*WHAT THE EXERCISE ASKS*:
Print the lines below from the line with "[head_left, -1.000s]" to the line with "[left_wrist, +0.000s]" exactly, keeping both ends, and print no pictures.

(Source records)
-- Opening Marker --

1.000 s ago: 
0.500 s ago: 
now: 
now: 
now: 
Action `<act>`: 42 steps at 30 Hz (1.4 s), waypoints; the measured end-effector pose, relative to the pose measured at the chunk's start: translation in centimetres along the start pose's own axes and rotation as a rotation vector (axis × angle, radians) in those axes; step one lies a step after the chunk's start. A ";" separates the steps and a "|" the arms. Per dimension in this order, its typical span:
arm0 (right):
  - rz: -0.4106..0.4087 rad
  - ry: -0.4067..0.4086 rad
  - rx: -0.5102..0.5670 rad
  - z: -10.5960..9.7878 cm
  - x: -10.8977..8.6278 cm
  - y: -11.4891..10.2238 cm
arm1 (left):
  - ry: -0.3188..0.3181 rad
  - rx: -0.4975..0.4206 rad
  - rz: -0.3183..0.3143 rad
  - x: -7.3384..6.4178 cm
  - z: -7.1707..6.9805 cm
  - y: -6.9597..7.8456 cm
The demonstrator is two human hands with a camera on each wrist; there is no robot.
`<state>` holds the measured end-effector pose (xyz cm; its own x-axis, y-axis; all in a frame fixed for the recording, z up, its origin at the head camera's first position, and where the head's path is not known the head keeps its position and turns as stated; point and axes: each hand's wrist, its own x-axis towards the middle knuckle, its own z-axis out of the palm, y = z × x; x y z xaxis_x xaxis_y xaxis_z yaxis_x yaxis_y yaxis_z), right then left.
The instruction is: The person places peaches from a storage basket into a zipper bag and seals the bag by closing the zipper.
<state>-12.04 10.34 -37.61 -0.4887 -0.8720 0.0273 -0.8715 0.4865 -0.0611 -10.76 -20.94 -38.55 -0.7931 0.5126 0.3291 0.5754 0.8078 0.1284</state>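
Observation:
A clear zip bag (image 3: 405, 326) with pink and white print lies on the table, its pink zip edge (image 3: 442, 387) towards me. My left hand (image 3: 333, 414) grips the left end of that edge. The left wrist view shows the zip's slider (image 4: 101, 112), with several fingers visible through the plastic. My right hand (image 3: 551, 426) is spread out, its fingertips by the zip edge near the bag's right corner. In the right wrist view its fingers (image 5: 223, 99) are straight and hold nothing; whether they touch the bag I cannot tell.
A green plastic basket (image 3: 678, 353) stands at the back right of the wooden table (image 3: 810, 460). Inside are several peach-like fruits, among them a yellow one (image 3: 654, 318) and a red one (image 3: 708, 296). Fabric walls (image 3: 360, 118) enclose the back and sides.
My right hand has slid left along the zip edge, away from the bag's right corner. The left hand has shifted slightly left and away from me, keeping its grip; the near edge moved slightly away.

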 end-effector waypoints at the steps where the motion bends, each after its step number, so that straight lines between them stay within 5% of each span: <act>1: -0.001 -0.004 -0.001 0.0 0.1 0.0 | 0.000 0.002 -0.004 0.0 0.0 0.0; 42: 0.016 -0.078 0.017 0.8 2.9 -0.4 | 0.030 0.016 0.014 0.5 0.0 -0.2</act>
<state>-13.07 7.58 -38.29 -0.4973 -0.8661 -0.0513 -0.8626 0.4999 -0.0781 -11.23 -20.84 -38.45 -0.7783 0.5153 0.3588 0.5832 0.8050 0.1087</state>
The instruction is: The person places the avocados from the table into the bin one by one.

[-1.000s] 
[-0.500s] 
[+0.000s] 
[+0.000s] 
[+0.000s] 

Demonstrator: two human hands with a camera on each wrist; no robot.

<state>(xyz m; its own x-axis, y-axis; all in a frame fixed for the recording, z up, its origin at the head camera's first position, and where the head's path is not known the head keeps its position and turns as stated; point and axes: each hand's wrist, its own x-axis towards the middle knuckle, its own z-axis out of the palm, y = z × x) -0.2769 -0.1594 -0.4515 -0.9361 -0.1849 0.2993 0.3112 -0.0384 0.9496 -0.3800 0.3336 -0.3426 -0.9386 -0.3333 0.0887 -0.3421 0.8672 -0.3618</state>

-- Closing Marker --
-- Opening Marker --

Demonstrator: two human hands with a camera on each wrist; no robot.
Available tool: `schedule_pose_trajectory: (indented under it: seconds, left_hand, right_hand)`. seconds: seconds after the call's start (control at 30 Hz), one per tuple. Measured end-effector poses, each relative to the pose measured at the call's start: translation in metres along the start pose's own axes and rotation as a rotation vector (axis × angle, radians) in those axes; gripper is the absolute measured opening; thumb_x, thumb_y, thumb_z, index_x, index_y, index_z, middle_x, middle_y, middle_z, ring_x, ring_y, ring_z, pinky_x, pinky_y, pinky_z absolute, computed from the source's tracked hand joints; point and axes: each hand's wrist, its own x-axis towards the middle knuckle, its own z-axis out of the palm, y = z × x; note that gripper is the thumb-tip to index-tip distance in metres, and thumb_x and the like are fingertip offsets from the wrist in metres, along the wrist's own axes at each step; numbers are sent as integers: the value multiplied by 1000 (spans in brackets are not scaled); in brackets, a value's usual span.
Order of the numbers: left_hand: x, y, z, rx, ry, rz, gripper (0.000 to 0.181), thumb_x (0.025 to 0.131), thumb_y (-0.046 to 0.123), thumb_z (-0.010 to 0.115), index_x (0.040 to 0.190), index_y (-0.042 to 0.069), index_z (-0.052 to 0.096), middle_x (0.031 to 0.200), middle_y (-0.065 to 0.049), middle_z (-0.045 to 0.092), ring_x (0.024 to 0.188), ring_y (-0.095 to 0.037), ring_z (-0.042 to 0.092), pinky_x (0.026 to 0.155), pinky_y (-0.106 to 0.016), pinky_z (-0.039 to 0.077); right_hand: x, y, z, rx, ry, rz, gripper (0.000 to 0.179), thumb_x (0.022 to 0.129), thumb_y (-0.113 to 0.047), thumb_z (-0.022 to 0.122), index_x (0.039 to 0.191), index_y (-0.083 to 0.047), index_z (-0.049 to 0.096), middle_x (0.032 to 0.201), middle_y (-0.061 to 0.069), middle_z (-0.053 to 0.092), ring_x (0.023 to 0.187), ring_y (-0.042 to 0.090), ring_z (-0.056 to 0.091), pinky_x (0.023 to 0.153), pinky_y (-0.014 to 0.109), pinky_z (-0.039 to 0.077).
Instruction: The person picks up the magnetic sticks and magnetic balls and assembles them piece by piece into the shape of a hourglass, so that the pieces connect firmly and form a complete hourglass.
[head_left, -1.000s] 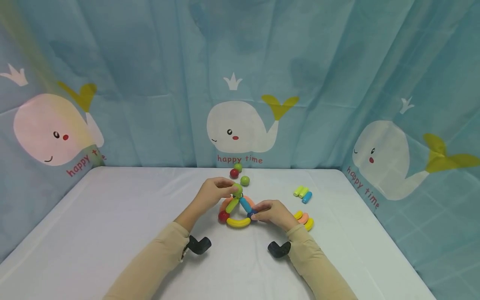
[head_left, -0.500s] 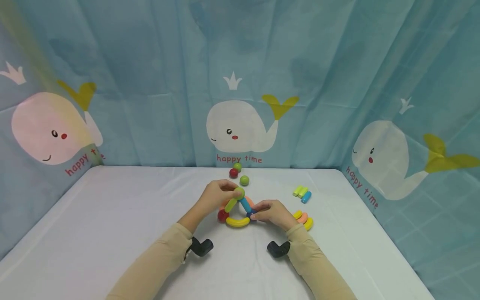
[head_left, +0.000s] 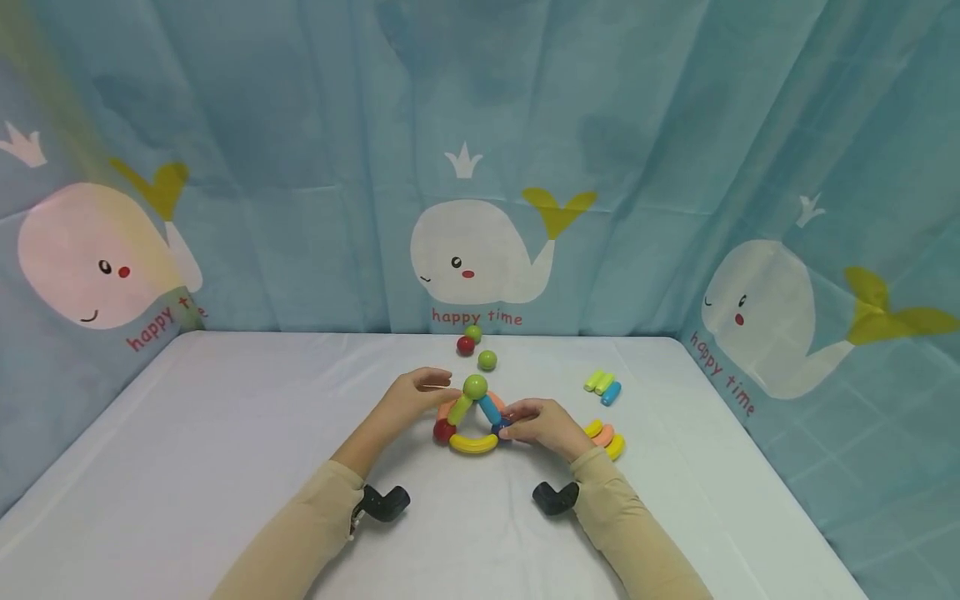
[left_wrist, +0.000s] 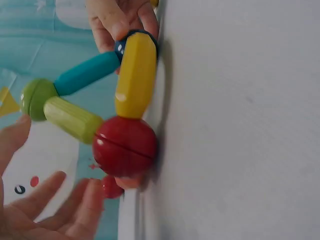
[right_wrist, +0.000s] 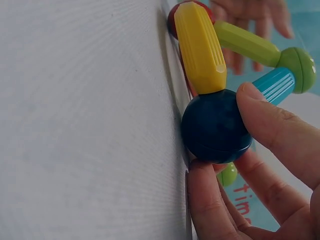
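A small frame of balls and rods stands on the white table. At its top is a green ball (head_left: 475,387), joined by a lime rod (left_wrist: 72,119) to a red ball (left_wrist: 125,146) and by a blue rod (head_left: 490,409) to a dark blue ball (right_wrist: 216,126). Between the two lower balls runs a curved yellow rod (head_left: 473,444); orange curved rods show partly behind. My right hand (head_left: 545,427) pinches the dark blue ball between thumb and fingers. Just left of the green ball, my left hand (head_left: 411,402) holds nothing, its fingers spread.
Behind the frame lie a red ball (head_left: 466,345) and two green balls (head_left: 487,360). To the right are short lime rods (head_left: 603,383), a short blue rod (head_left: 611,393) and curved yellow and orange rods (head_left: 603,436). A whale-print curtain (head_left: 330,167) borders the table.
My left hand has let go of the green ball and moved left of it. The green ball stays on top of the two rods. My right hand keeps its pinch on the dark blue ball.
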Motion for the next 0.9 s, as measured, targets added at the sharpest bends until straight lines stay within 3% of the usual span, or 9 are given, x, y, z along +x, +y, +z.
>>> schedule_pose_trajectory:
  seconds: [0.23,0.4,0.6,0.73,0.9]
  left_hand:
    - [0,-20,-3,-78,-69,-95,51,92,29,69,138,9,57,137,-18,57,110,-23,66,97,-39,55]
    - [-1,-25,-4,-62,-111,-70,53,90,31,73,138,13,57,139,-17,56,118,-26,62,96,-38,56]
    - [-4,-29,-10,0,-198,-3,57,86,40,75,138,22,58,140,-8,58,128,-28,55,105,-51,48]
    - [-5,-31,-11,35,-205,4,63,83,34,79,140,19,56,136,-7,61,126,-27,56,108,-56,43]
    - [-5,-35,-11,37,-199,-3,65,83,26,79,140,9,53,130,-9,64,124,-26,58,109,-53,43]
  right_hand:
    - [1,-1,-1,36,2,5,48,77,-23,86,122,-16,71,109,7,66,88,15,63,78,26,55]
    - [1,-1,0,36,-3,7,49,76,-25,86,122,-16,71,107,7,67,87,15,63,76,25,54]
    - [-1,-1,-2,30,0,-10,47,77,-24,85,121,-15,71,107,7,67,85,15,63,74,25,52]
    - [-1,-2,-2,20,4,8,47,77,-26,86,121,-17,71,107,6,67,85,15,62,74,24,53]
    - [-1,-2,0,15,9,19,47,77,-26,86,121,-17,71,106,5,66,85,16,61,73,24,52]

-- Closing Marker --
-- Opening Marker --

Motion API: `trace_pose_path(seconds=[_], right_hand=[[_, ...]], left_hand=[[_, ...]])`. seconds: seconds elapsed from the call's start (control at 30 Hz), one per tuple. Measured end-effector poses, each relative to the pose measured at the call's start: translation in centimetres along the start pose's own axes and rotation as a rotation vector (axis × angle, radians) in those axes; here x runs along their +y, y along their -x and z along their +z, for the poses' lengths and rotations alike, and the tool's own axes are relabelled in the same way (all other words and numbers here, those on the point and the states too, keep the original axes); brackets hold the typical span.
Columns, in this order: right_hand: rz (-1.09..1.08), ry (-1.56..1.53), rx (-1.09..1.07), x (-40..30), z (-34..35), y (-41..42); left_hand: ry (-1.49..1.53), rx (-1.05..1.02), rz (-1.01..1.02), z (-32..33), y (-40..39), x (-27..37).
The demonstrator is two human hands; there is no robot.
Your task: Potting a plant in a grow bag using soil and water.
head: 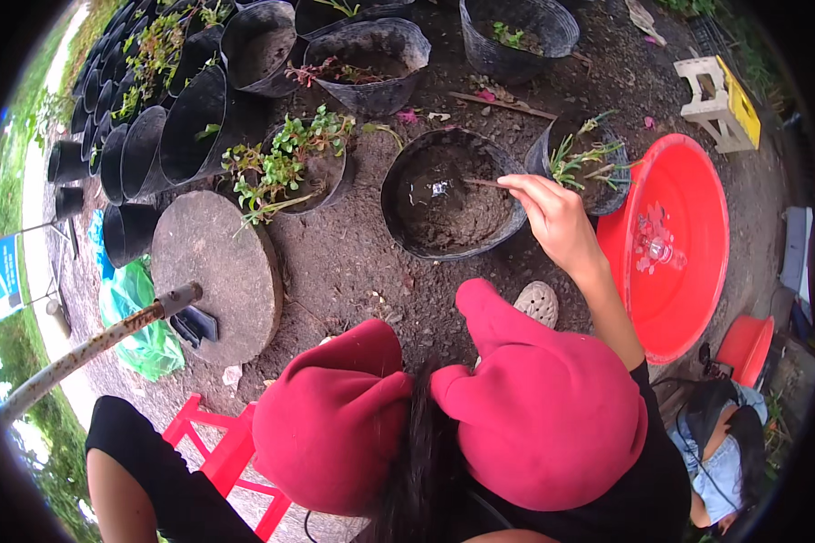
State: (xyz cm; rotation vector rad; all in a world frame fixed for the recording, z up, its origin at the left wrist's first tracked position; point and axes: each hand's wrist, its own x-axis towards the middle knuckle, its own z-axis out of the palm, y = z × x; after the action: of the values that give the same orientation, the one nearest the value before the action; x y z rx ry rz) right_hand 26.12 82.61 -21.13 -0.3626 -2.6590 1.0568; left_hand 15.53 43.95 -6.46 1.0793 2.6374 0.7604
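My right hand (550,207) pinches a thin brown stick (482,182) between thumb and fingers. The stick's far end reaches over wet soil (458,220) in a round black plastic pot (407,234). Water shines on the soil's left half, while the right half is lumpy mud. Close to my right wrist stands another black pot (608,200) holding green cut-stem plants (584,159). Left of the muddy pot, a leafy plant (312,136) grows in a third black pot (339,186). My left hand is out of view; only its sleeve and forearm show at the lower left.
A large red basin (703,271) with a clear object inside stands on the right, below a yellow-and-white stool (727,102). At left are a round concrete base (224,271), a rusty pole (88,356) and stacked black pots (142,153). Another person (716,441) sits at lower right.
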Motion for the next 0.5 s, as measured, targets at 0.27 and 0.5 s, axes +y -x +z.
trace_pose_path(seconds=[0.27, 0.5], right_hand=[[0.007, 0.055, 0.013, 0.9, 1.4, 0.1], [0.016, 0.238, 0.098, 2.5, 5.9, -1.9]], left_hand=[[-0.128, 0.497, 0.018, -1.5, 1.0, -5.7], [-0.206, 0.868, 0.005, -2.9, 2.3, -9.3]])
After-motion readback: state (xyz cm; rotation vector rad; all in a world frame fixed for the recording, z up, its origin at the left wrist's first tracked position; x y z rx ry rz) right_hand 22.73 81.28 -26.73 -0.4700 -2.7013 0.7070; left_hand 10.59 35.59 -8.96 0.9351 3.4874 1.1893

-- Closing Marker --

*SOLUTION FOR THIS EXERCISE*:
[head_left, -1.000s] 
[head_left, -0.500s] 
[head_left, +0.000s] 
[left_wrist, +0.000s] 

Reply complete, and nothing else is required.